I get up from the floor and kick around the things that I had thrown around.

After he left, in a fit of anger I threw whatever I could and in the end I ended up throwing everything to the floor and messing up the whole room.

Who is he to think that he can barge into our room and take him?

Taehyung belongs to me and no one else has the right to take him from me. Not when I want to know what in Olympus is happening.

I want to know what was happening. Did I cause that pain? I did not do anything wrong yet he seemed to be in so much pain while near me. But I am in pain being without him. I need him near me.

Ever since the incident of me getting out of control and hitting Aries, me and Tae have not separated for long. I was never able to let him out of my sight or away from my side for too long. So to not have him here and knowing that he does not want me seems to hurt.

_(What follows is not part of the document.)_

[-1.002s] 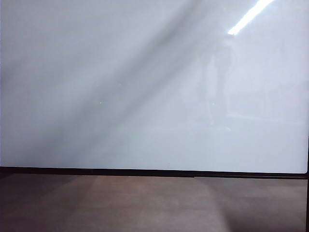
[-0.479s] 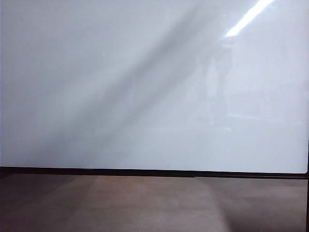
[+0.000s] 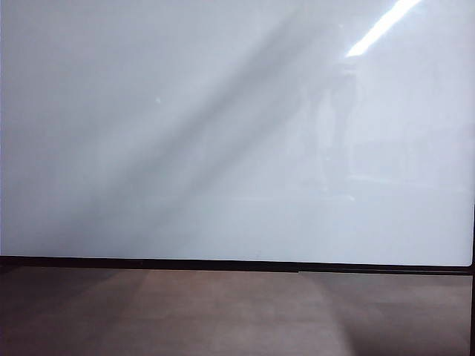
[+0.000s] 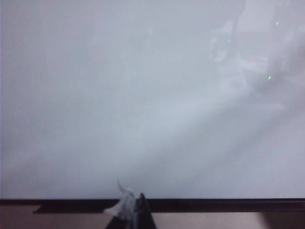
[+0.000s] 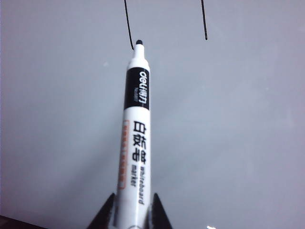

I usually would not care for such things but this makes me feel so many emotions which I did not think I had anymore. Emotions that I had long burried so I will never have to feel them again but he has awoken them all and without him beside me I do not know how to deal with it.

Another sound of thunder rips through the sky as I make my way to the empty and cold bed. As I am about to lay my head on the bed the door creaks open to reveal a small splotch of sunlight and a radiating smile.

"Hi Jungkook, how are you doing?" He asks sweetly as he closes the door and makes his way over to me.

I let out a groan, why is he here?

"Is that anyway to treat a friend who has come to help you?" He asks as he jumps onto the bed next to me and I immediately let a growl and he jumps right back off.

This is mine and Tae's bed no one else is allowed on it.

"Woah woah, never mind." He gives me a side glance and decides to take a seat on the chair near the bed that I had broken the handles of out of frustartion.

"So Joon had only told me the gist of what had happened, mind filling me in on the details?" He asks while looking at me waiting for me to answer. But I do not want to talk about it just thinking about it hurts.

I choose to ignore him and I hear him let out a fustrated sigh.

"Come on Jungkook. How can I help when you wont even open up to me?" I still ignore him even though he is pleading but it seems like he was not taking my silence as an answer.

I feel my back start to heat up and at first it was fine that I did not worry much about it but as the seconds ticked by the heat increases until I feel that my back on fire. I quickly turn around and throw a lightning bolt in his direction but he doges it quickly and moves to the other side of the room.